When the primary region fails and you need to promote the DR replica:

```bash
# PostgreSQL
pg_ctl promote -D /var/lib/postgresql/16/main
# Or via SQL (PostgreSQL 12+)
SELECT pg_promote();

# MySQL - stop replication and reset
STOP REPLICA;
RESET REPLICA ALL;
```

After promotion, update your application's connection string or DNS. If you use a connection proxy (PgBouncer, ProxySQL), update its backend configuration. The time between "primary is dead" and "DR replica is serving writes" is your actual RTO.
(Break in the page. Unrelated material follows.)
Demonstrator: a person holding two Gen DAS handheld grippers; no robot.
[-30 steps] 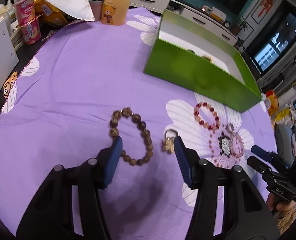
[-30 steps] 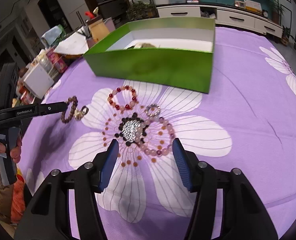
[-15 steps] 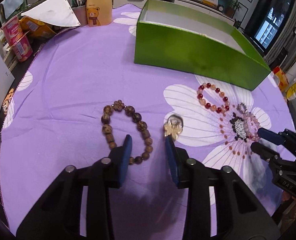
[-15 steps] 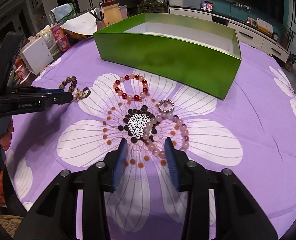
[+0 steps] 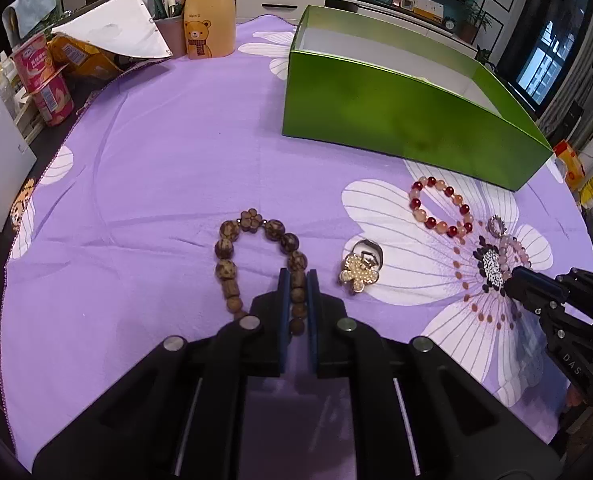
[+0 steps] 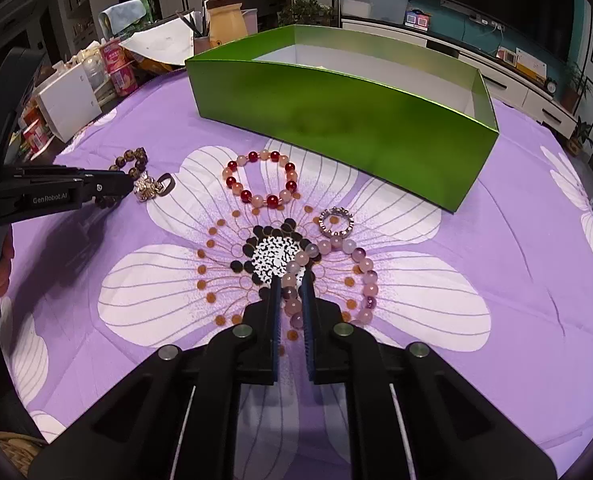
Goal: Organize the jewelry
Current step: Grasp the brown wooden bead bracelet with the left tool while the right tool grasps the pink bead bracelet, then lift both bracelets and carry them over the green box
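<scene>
- Left gripper (image 5: 297,280): jaws have just been closing and now pinch the right-hand run of the brown wooden bead bracelet (image 5: 232,256), which lies flat on the purple flowered cloth (image 5: 156,184).
- Right gripper (image 6: 290,284): jaws have just been closing and now pinch one side of the pale pink bead bracelet (image 6: 360,268), also on the cloth.
- Red and peach bracelet (image 6: 262,178), silver ring (image 6: 336,222) and gold charm (image 5: 358,272): loose on the cloth.
- Open green box (image 6: 336,116): behind them.
</scene>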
## Monitoring Replication Lag with PromQL

If you expose PostgreSQL metrics via `postgres_exporter` or MySQL metrics via `mysqld_exporter`, these PromQL queries catch replication problems:

```promql
# PostgreSQL: replication lag in seconds (alert if > 30s)
pg_replication_lag_seconds > 30

# PostgreSQL: WAL send lag in bytes (alert if > 100MB)
pg_stat_replication_pg_wal_lsn_diff > 100000000

# MySQL: seconds behind source (alert if > 30s)
mysql_slave_status_seconds_behind_master > 30

# Rate of lag increase (lag growing by > 1s per minute)
rate(pg_replication_lag_seconds[5m]) > 1
```

The rate-of-increase alert is the most important one. A lag of 5 seconds that is stable is fine. A lag of 5 seconds that is growing by 1 second per minute means you will hit your RPO limit in 25 minutes and need to investigate immediately.

### Alerting Thresholds

| Metric | Warning | Critical |
|---|---|---|
| Replication lag (same region) | > 5 seconds | > 30 seconds |
| Replication lag (cross-region) | > 15 seconds | > 60 seconds |
| Lag rate of increase | > 0.5s/min | > 2s/min |
| Replica disconnected | - | > 60 seconds |
| WAL send backlog | > 500 MB | > 2 GB |

Set your critical threshold below your RPO. If your RPO is 60 seconds, critical should fire at 30 seconds to give you time to respond.